In the video, Koch also had criticism for his successors. He said David Dinkins was a "nice man," but "not a good mayor," thanks to his handling of the Crown Heights Riot.
Rudy Giuliani, on the other hand, "was a very good mayor. But he was not a very good person. He was mean-spirited," Koch said in the video. "Blacks and Hispanics felt he was a racist. And they would complain to me, 'He's a racist,' I said, absolutely not, Rudy is not a racist. He is mean to everybody."
The only one to escape the wrath was Bloomberg, whom he described as "superb."
"[He] was able to bring racial harmony to this town. There is no racial unrest in this town. None," he said.
Koch's life is the subject a new documentary, "Koch," which premiered Tuesday night at the Museum of Modern Art, attracting a who's-who of New York media and politics. He was unable to attend the screening.
The film is due for wide release Friday.
"And of course," Bloomberg joked at a Friday press event, "[Koch had the good sense] to exit the stage just in time to maximize interest and ticket sales in the new documentary about him."
Koch recalled that one of his favorite moments as mayor was when, during a 1980 transit strike, he encouraged commuters to walk across the Brooklyn Bridge.

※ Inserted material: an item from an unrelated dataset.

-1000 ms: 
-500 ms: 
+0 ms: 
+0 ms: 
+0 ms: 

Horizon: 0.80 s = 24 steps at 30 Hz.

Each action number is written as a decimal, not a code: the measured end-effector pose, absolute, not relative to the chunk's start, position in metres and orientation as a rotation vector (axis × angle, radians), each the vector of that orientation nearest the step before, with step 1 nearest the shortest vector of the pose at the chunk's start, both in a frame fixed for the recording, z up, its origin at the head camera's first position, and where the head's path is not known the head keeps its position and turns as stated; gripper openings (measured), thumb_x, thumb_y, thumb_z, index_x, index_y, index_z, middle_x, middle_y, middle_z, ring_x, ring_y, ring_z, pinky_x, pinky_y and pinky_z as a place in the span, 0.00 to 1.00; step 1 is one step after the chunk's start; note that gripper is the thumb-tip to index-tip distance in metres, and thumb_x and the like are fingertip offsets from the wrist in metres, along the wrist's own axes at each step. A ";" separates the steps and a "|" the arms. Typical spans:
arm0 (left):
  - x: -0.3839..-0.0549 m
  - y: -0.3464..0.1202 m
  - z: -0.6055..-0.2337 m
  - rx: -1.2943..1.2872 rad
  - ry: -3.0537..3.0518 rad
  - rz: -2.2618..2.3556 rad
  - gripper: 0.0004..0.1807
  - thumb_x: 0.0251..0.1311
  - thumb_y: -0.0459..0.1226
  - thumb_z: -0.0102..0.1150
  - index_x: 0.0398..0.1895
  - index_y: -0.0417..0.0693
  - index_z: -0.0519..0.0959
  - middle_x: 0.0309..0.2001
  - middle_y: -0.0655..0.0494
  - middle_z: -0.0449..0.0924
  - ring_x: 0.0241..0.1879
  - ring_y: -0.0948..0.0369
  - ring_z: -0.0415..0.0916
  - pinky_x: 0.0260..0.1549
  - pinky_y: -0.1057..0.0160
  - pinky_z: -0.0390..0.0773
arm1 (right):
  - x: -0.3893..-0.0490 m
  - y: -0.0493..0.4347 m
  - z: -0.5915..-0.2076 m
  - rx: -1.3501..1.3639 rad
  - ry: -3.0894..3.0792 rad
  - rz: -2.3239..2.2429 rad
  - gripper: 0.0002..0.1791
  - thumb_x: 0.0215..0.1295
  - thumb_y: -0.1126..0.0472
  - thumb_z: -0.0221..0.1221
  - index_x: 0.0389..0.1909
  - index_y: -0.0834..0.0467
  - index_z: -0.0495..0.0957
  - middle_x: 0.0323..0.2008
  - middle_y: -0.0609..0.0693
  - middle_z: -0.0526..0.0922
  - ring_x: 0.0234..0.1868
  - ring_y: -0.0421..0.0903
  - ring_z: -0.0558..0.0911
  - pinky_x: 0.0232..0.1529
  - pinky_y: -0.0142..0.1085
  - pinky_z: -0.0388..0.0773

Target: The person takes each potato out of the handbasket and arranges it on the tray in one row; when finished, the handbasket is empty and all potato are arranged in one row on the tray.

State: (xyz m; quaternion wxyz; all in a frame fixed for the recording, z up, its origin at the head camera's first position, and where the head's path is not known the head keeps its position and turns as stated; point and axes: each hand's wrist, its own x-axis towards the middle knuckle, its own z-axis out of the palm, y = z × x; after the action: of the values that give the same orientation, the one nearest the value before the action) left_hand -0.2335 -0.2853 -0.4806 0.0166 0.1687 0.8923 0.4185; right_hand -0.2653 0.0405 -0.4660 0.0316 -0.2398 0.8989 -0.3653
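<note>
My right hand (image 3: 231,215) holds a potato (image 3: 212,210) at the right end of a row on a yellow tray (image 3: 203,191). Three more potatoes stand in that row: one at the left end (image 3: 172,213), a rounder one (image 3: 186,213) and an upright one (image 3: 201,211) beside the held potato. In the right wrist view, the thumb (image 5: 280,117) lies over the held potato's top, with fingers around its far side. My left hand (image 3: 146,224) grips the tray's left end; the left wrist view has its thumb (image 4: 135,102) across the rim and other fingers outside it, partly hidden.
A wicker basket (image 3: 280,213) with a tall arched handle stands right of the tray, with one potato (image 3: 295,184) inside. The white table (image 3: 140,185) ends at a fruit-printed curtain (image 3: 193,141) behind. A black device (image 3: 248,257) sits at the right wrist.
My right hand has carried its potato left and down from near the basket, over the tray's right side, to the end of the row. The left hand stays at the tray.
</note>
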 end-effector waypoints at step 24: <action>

“I began to yell, 'Walk over the bridge! Walk over the bridge! We're not going to let these bastards bring us to our knees!' And people began to applaud,” he said during a 2012 forum, according to the Associated Press.
Koch will be buried at the nondenominational Trinity Church cemetery, the only operational cemetery in Manhattan, and his headstone is already there.
He told The New York Times he wanted to be buried there so he would never leave Manhattan.
"The idea of leaving Manhattan permanently irritates me," he told the paper.